Lines with the word "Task": copy all of them from the entries below.

Record set —
--

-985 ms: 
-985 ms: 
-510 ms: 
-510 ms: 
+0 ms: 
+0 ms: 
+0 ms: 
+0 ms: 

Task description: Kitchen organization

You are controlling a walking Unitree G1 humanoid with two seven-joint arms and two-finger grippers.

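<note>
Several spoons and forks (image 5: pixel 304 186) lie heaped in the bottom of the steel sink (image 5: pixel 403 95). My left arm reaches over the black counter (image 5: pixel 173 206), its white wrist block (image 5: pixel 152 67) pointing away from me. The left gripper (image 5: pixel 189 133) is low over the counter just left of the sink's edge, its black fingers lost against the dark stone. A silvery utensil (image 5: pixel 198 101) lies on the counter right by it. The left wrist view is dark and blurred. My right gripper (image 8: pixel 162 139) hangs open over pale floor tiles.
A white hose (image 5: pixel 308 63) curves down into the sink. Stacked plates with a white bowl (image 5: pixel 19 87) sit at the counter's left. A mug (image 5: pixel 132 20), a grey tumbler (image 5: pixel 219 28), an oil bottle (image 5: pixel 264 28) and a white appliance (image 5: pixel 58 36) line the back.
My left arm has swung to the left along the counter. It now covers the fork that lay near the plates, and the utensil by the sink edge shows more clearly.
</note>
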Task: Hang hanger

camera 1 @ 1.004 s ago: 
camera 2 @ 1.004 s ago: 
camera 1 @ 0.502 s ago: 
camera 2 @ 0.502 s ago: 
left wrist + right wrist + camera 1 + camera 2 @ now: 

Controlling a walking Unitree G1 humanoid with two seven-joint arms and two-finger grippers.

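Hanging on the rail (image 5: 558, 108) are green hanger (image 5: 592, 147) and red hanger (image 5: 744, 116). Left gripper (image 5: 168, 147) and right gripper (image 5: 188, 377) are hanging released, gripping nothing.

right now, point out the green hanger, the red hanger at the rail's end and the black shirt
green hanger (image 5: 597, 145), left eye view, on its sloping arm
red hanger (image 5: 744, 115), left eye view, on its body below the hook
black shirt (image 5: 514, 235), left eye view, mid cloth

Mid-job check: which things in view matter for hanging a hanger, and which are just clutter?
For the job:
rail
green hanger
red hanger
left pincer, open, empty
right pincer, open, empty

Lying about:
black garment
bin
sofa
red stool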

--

Response box —
Task description: Kitchen organization
Task: Hang hanger

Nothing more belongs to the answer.